Hilarity is a problem among the ranks of the Laureate’s whānau. He has his deserved reputation as “formidable” and “ferocious”, and yet Kay has often complained, “He makes so many jokes in bed I get hysterics, and then I can’t sleep.” During one phase of the town poetry reading, when the Laureate had sat down at the poets’ table and other poets were performing, one of the funniest grandchildren made a quiet remark which was then, through a series of unfortunate coincidences, echoed and magnified, setting off two other grandchildren, who were soon so convulsed they began to infect even their elders, until, at one brief point, the whole table of wretched whānau were witnessed with their shoulders shaking and their red faces hidden in their hands. Afterwards we bowed our heads and silently blamed the most comedic grandchild, and our Irish ancestry, and the strain of spending all day on best behaviour. And the terrible power of words. Words have always been our undoing, and the undoing of our children. Over at the poets’ table, the Laureate remained opaque. He may or may not have turned a blind eye.  

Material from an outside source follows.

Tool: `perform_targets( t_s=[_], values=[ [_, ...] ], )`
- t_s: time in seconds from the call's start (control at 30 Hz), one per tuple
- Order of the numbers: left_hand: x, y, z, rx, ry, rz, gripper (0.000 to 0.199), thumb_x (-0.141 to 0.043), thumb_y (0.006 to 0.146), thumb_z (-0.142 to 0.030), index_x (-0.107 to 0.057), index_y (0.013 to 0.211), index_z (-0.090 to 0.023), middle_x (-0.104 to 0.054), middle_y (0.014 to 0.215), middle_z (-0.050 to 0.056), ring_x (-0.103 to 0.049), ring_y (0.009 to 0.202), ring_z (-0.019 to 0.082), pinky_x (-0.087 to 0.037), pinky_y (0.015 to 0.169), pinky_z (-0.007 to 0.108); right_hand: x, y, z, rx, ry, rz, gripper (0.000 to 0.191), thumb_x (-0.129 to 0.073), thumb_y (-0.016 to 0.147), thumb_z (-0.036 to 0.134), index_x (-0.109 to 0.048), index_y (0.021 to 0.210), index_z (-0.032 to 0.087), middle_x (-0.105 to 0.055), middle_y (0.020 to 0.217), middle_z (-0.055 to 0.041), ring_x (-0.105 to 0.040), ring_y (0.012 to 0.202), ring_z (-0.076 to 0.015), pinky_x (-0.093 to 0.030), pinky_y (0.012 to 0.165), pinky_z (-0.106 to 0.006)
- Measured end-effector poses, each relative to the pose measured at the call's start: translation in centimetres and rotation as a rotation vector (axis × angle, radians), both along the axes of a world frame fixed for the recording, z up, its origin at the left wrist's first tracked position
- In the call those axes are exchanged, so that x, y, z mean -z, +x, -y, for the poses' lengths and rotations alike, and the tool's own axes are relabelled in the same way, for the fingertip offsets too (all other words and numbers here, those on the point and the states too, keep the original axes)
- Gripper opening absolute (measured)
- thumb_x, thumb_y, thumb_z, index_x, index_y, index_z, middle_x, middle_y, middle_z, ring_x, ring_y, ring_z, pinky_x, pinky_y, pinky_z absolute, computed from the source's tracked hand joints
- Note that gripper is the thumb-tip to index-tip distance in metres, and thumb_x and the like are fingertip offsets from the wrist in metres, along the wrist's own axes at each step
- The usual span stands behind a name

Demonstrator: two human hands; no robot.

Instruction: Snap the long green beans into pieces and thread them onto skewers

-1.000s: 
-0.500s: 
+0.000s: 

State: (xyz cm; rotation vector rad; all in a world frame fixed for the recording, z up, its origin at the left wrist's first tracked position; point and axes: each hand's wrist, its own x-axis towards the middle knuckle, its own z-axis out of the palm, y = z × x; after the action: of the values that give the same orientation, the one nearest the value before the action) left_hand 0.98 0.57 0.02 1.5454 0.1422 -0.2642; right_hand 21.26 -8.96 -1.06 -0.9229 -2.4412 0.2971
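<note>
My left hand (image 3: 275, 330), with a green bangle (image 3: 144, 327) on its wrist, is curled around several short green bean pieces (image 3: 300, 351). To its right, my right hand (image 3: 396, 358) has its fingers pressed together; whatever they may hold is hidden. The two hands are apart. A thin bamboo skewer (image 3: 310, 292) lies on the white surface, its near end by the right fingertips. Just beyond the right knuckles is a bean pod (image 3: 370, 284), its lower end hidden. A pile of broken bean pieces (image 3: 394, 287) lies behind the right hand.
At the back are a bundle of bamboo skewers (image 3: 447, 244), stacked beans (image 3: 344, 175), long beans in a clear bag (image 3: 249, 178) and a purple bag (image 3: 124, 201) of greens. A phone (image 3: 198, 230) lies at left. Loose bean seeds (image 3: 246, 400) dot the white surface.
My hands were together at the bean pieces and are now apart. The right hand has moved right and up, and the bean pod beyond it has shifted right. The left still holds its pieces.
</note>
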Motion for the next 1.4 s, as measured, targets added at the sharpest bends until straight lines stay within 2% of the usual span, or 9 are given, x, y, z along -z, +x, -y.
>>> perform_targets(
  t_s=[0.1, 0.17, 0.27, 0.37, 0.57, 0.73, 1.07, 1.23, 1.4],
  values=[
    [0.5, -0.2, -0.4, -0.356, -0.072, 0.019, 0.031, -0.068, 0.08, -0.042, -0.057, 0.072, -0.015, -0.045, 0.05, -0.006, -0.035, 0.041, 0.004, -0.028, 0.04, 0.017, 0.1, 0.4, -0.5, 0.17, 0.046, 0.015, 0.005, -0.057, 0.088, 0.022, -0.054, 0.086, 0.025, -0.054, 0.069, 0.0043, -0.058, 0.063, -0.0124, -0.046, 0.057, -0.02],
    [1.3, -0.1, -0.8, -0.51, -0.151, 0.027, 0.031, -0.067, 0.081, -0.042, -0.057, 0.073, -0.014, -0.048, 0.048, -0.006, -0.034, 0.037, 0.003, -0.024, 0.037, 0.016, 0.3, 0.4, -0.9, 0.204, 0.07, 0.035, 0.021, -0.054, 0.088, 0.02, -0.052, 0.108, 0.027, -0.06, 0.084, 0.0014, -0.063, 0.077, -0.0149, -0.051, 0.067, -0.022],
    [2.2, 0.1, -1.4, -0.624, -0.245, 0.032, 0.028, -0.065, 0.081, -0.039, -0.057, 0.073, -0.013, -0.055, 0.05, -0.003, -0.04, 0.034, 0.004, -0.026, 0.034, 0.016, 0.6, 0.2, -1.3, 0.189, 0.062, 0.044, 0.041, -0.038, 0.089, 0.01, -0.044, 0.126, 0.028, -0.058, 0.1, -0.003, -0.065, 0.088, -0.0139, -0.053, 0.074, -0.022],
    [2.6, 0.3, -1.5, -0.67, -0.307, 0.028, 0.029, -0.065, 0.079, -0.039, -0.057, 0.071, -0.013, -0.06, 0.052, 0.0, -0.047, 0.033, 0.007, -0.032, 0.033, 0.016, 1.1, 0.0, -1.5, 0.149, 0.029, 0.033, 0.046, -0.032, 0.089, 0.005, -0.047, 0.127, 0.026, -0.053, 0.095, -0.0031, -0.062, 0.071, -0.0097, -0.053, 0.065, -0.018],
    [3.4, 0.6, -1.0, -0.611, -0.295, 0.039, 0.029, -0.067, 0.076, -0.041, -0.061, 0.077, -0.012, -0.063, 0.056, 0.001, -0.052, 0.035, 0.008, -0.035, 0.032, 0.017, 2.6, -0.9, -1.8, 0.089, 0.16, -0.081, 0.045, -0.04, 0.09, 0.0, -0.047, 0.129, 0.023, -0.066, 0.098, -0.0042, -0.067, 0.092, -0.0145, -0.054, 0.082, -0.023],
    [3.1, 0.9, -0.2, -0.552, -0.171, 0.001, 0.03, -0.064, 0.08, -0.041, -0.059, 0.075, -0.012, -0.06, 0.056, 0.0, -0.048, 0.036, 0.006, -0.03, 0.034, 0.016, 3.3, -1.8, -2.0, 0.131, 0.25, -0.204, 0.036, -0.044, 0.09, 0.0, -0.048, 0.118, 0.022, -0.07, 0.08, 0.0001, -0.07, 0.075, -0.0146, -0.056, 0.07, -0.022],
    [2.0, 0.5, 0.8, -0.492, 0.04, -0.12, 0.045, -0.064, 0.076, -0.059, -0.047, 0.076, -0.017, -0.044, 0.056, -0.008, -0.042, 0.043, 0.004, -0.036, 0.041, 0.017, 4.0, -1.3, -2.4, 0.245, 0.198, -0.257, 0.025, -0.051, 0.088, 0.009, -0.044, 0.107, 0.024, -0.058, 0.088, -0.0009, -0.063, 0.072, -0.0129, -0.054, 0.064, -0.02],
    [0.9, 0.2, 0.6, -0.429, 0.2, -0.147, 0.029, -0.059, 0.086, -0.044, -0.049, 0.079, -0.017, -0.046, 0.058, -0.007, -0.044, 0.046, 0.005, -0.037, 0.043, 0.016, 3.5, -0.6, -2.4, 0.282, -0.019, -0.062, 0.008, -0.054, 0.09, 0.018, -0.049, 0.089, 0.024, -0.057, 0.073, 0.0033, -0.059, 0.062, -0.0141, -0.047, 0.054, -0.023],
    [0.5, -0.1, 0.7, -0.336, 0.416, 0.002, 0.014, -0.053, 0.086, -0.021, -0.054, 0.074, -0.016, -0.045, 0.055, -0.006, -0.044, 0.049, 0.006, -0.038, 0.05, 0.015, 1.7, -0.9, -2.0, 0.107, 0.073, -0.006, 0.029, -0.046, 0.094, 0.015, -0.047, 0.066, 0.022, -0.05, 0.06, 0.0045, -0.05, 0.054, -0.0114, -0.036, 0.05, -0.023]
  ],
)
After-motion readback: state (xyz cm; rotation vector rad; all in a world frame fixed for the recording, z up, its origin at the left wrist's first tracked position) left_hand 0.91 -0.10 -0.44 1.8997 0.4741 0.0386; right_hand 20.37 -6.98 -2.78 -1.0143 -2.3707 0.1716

The next day we were back at Matahiwi for the breakfast and poroporoaki. Everyone showed up. We loved the marae; we couldn’t stay away. Kaumātua Tom Mulligan referred to the large size of the Laureate’s whānau, and the fact that some (Margaret and her children) had come all the way from London for the event. He felt that this showed respect, and we were pleased in turn. After breakfast, we were encouraged to share our experiences. The brave piped up; the shy squirmed in their seats. Chris Price sang a song and read a poem. There was a sense of mutual goodwill, of happiness. Time moved slowly. The sun shone on a bright mural of sea creatures: stingrays and crabs. A baby with a remarkably intelligent face received a breastfeed, bounced on its mother’s lap, made some comments and jokes, then crashed off to sleep. During a long dreamy pause, I asked Jacob Scott, who had carved the Laureate’s tokotoko, about earthquakes. He turned out to be an enthusiast. He showed me a special Geonet App on his phone that measured seismic activity.